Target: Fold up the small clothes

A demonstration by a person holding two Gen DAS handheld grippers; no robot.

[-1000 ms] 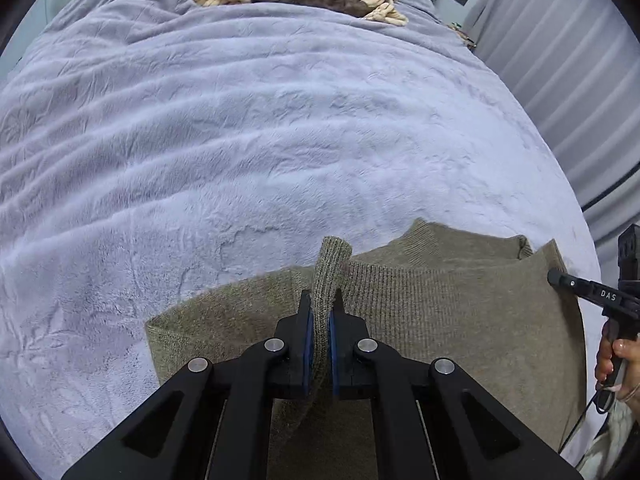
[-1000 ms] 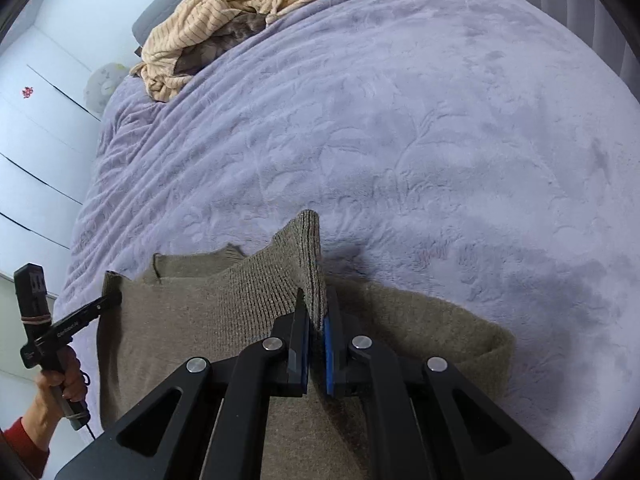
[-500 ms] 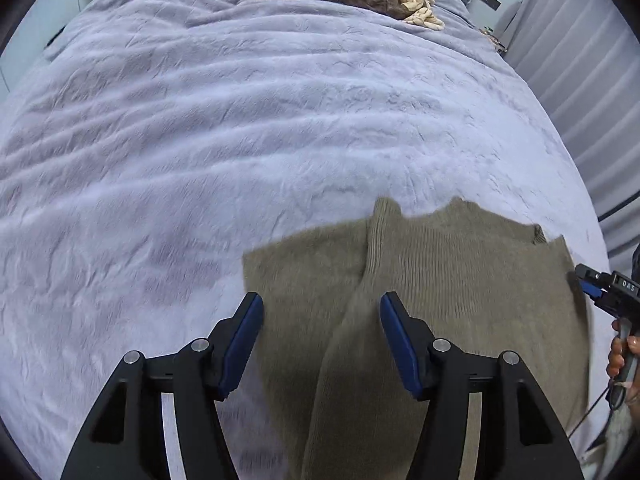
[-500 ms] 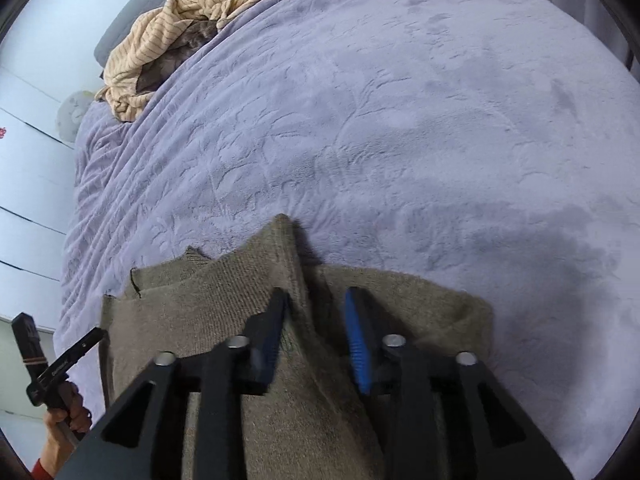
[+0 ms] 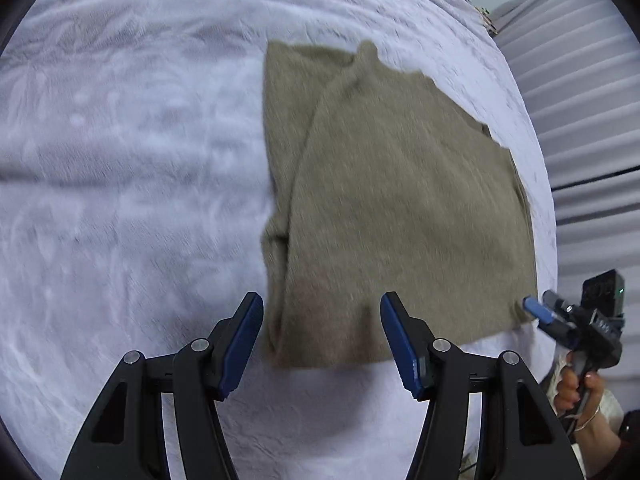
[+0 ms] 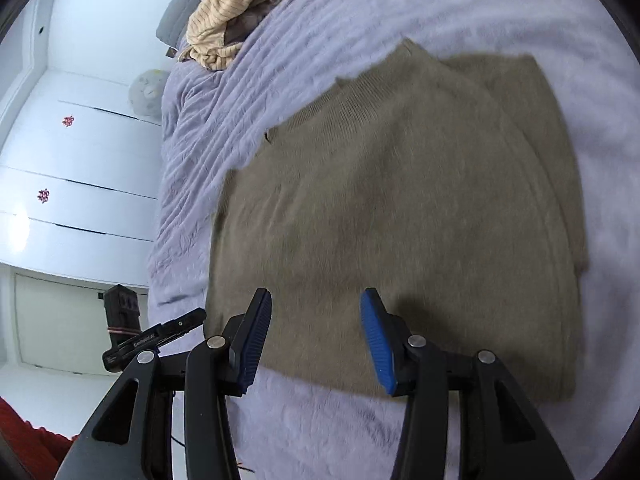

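Observation:
An olive-brown knit sweater (image 5: 400, 200) lies flat on the lavender bed cover (image 5: 120, 160), its sides folded in over the body. My left gripper (image 5: 320, 304) hovers open over the sweater's near left corner, nothing between its blue pads. In the right wrist view the same sweater (image 6: 400, 220) fills the middle, and my right gripper (image 6: 316, 298) hangs open above its near edge, holding nothing. The right gripper's fingertips (image 5: 536, 308) show at the sweater's near right corner in the left wrist view. Both views are motion-blurred.
A heap of beige striped and brown clothes (image 6: 232, 12) lies at the bed's far end. White cupboard doors (image 6: 80, 160) stand on one side of the bed, a pleated curtain (image 5: 580, 100) on the other. A hand (image 5: 572, 388) grips the right tool.
Both grippers were shut on raised folds of the sweater, then opened and let go. They have drawn back toward the near edge, and the sweater now lies flat.

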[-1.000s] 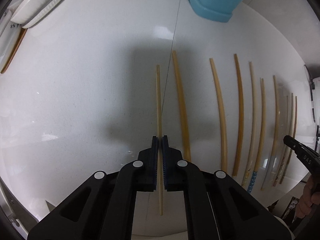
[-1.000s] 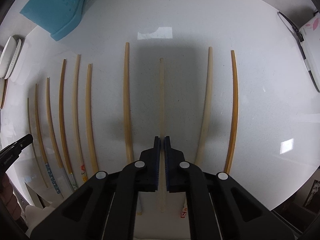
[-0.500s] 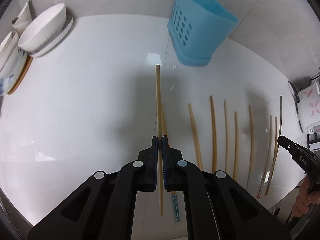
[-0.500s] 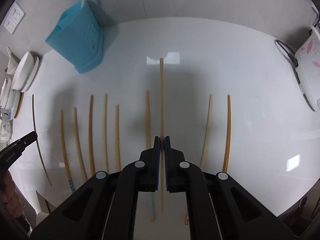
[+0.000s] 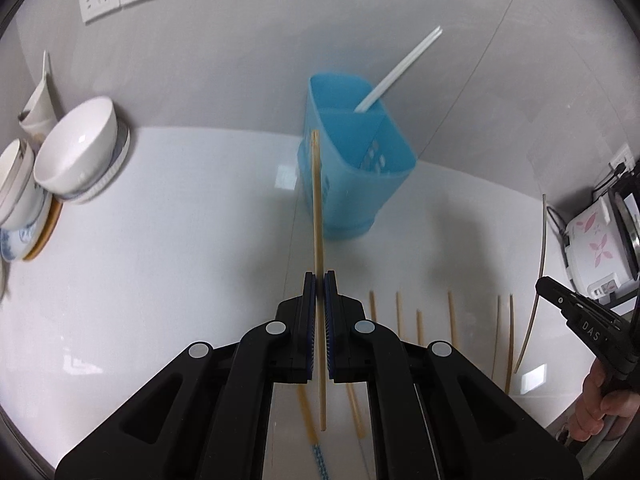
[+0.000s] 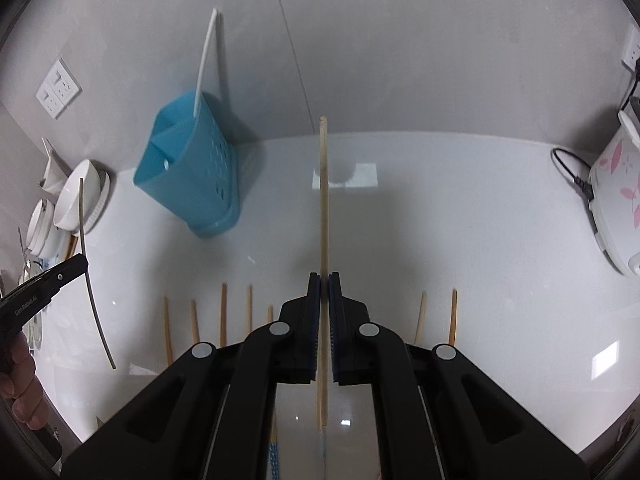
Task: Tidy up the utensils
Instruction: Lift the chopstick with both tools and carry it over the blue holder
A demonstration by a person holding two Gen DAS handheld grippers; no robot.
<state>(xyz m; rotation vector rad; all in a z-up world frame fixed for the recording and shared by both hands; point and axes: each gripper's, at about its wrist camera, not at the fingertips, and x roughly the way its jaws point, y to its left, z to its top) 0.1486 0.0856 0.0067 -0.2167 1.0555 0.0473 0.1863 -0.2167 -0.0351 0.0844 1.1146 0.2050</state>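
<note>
Working from left to right across the counter (image 5: 160, 280):

**Bowls.** Stacked white bowls (image 5: 76, 156) stand at the far left, well apart from the work. Keep the sticks away from them.

**Left gripper** (image 5: 320, 280). Your jaws are closed on one wooden chopstick (image 5: 317, 200), which runs forward between the pads and is clear of the counter. Its far tip points at the near wall of the blue utensil holder (image 5: 352, 168). The grip sits nearer the rear end than the middle, so a long free length projects ahead.

**Utensil holder.** It stands near the back wall and is divided into compartments; a pair of white chopsticks (image 5: 400, 68) leans in one of them.

**Loose chopsticks** (image 5: 452, 316). A row lies on the counter near you, side by side and apart.

**Right gripper** (image 6: 325, 280). Your jaws are likewise closed on a single chopstick (image 6: 323, 200), with the holder off to its left in the right wrist view.

**Handling.** Judge each stick as light, stiff, smooth and thin. It will likely pivot in the pads if the tip strikes the holder's rim. For the remaining sticks, take hold near mid-length and square across the pads.
</note>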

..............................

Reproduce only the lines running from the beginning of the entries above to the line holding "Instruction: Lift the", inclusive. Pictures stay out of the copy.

EXERCISE SOLUTION:
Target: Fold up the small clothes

A demonstration by a person holding two Gen DAS handheld grippers; no robot.

[-1000 ms] 
[-1000 ms] 
[-500 ms] 
[-500 ms] 
[+0 ms] 
[+0 ms] 

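Observation:
An olive-brown knit sweater (image 5: 400, 200) lies flat on the lavender bed cover (image 5: 120, 160), its sides folded in over the body. My left gripper (image 5: 320, 304) hovers open over the sweater's near left corner, nothing between its blue pads. In the right wrist view the same sweater (image 6: 400, 220) fills the middle, and my right gripper (image 6: 316, 298) hangs open above its near edge, holding nothing. The right gripper's fingertips (image 5: 536, 308) show at the sweater's near right corner in the left wrist view. Both views are motion-blurred.
A heap of beige striped and brown clothes (image 6: 232, 12) lies at the bed's far end. White cupboard doors (image 6: 80, 160) stand on one side of the bed, a pleated curtain (image 5: 580, 100) on the other. A hand (image 5: 572, 388) grips the right tool.
Both grippers were shut on raised folds of the sweater, then opened and let go. They have drawn back toward the near edge, and the sweater now lies flat.
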
[-1.000s] 
[-1.000s] 
[-0.500s] 
[-0.500s] 
[+0.000s] 
[+0.000s] 
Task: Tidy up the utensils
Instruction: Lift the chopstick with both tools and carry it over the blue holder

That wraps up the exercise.